When Urban Meyer returned from the NFL Draft and prior to the start of what is surely a short vacation season, he met with his motivational team — program strength coach Mickey Marotti and leadership consultant Tim Kight.
The Buckeyes unleashed a throng of talent to the next level and the folks back in Columbus were left with the task of trying to replace a massive bulk of production on both sides of the ball. Meyer brought "The Chase" with him to work ahead of the 2013 season. After winning the 2014 national championship, 2015 became The Grind. This summer, Ohio State needed to figure out something new for this season, Meyer's fifth in Columbus.
"The whole thing is going to be The Edge," Meyer said, giving credit to both Kight and Marotti for helping him come up with the new slogan.
Meyer installed the mantra with his team Sunday, its first day of 2016 training camp, tying it back to the Land Of The Wolves theme present during winter workouts.
The Buckeyes are still looked at as favorites to win the Big Ten title despite only six returning starters and a handful of seniors on the roster. The head coach said he thought the first day of work went well, but that is expected.
"The whole message today is name a team that did not have a good first day," Meyer said. "There (are) 130 teams that had a good first day. That's average, that's nothing."
Enter in The Edge.
"The Edge is where average stops and elite begins," Meyer said. "Great players that we've been around, individuals, that's when they become their best is when it gets real hard. The average player, the average coach, that's when they kind of shut her down because it gets real hard and uncomfortable. That's where the elite starts to take off."
Meyer saw the elite step to the forefront in the dream 2014 season when the Buckeyes rebounded from an early season loss to Virginia Tech to thrash Wisconsin, dethrone Alabama and run rampant over Oregon in the national title game. Defensive end Steve Miller is a player that became a key contributor in that stretch, someone Meyer brings up often when he discusses guys that turn it on late in their careers.
"Guys like Steve Miller, he's a graduate, he's a national champion, he decided in his last year to go cross that line, cross that edge and become elite at what he did," Meyer said. "I'm anxious to see who is going to cross that line, even guys that haven't been here."
One player that witnessed the growth and change in the program is quarterback J.T. Barrett. A lot is riding on the redshirt junior and 2014 Big Ten Quarterback and Freshman of the Year now the job is solely his without a shred of controversy.
Like Meyer, Barrett is anxious to see what young wide receivers are ready to make a jump during camp. The passing game must be better than it was in 2015 and though that starts with Barrett, he has to get production from guys on the outside.

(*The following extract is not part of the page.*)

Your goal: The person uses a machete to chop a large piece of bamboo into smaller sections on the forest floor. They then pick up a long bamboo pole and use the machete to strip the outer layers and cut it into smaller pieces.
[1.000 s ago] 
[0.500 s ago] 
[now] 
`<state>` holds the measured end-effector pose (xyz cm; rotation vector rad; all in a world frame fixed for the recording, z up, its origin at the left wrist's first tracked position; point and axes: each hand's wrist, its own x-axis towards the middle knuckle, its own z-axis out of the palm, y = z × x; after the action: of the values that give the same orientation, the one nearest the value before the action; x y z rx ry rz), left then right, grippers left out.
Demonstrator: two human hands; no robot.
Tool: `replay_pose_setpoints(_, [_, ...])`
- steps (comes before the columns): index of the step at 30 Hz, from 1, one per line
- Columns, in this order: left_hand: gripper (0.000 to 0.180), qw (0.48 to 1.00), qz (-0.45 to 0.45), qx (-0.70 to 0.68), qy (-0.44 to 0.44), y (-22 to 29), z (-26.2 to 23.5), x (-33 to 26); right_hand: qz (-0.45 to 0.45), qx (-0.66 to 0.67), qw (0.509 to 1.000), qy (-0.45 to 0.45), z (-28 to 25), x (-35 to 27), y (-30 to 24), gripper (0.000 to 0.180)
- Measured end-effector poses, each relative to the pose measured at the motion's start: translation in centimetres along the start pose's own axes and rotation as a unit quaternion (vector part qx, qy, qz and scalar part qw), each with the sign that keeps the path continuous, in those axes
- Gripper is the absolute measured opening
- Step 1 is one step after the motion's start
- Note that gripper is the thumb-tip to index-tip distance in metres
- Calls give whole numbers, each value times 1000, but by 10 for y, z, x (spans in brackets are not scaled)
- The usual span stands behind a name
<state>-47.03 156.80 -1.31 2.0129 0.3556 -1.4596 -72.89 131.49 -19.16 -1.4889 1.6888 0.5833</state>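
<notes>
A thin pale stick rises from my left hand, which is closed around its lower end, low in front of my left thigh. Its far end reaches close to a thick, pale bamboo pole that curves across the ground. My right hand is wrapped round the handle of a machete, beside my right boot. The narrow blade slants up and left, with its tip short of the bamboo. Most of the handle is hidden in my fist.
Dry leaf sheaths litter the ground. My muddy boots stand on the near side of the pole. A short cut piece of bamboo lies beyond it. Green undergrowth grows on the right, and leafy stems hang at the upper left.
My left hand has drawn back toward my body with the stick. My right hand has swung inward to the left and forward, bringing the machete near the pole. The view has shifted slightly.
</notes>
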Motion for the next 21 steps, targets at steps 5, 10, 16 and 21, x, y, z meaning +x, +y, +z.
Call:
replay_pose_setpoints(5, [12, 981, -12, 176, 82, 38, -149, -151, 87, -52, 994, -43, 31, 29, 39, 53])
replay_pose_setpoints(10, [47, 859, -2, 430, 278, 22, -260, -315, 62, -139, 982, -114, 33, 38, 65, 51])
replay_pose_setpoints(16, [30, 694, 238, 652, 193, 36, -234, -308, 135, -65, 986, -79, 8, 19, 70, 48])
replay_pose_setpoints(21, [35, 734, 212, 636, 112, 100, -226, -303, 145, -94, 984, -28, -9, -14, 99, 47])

"A lot of times you don’t do it for yourself; you do it for your teammates and, I guess, the bigger cause, something bigger than yourself," Barrett said. "I think with that, it’s something everybody is pushing toward. When that point comes, you don’t know when it’s going to come.
"We talked about last year it could have been Indiana for some guys and the year before that it could have been Penn State. There’s a point where you feel like you can’t go any further, but then you realize that it’s bigger than yourself and that gives you the extra motivation and push that you need to get beyond that and become elite."
"We've had a bunch of great players roll through these chairs and they had one thing in common: It wasn't height, weight, vertical jump or 40-yard dash time, it was when it got really hard they got really good," Meyer said. "There are other guys we had that just didn't materialize and it wasn't because of vertical jump and speed and whatever. It was because when it got hard they didn't like it.
He added: "And I've had teams that when it got hard they didn't like it. I've had teams that became exceptional when it got hard. That's when the average people start to disappear."